--- Assignment ---
Work through the data below and copy out every line where "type" is found.

--------------------------------

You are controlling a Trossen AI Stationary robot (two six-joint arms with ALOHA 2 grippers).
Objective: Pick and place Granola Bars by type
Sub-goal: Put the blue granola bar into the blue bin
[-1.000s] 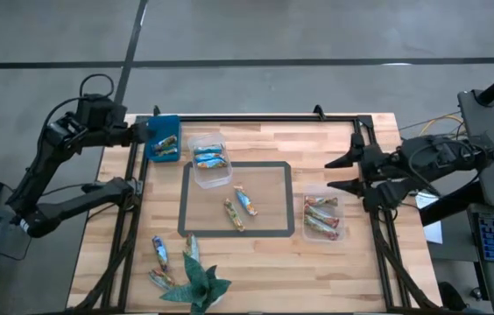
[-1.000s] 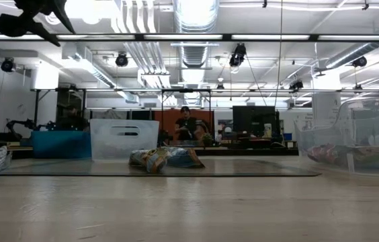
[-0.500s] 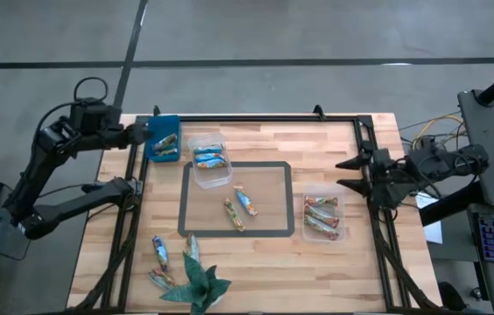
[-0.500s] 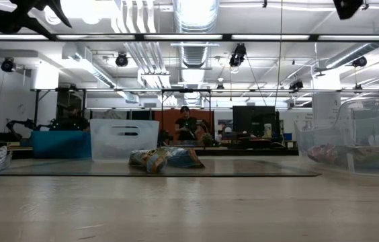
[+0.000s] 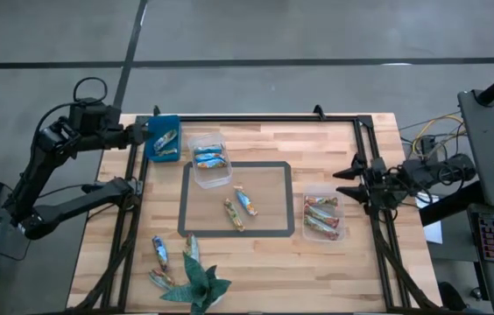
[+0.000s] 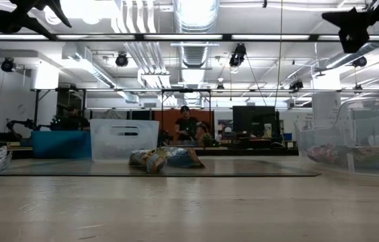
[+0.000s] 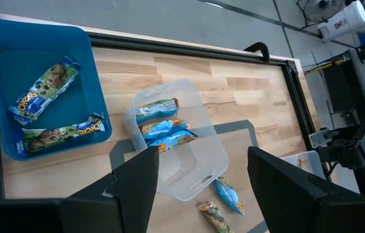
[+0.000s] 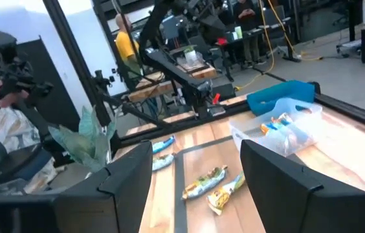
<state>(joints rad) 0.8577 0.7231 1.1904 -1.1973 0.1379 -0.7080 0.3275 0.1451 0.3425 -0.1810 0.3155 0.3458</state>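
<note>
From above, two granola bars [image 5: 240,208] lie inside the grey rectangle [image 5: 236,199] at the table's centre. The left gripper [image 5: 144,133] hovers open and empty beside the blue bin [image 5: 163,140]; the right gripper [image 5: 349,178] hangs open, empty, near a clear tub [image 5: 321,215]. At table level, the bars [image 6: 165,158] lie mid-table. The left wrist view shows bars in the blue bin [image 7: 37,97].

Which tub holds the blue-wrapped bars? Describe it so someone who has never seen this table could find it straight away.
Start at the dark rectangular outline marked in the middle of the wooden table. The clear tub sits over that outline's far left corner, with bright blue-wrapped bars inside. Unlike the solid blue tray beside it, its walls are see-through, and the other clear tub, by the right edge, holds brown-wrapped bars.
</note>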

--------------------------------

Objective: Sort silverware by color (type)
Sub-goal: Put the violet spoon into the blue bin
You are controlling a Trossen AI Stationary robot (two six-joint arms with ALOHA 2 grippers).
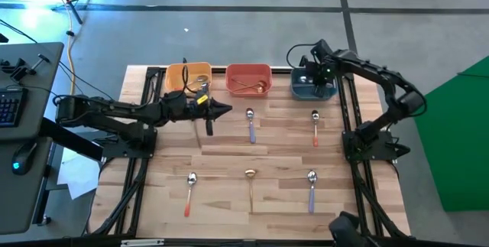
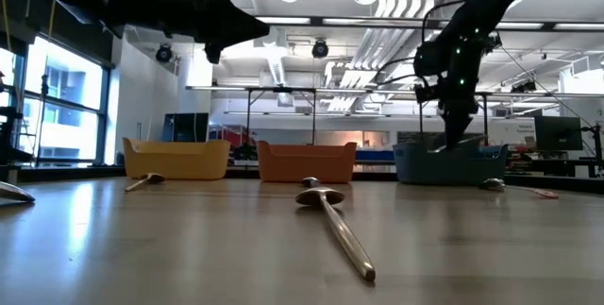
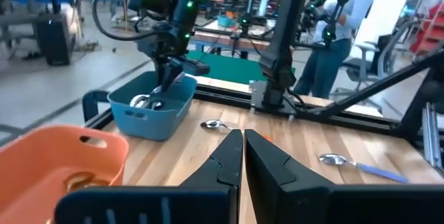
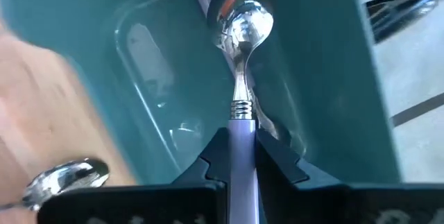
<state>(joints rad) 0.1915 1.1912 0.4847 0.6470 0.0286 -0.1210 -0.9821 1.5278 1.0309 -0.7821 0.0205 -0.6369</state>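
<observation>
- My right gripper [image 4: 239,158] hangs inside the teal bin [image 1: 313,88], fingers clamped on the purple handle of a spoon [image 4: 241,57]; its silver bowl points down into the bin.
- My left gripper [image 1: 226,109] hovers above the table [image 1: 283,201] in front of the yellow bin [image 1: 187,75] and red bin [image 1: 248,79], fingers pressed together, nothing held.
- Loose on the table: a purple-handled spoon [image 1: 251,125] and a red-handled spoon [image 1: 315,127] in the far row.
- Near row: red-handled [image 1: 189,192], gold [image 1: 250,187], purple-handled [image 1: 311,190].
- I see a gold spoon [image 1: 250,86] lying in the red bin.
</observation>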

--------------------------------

--- Answer box ---
Objective: Pick and place Granola Bars by type
Objective: Sort silverware by color (type)

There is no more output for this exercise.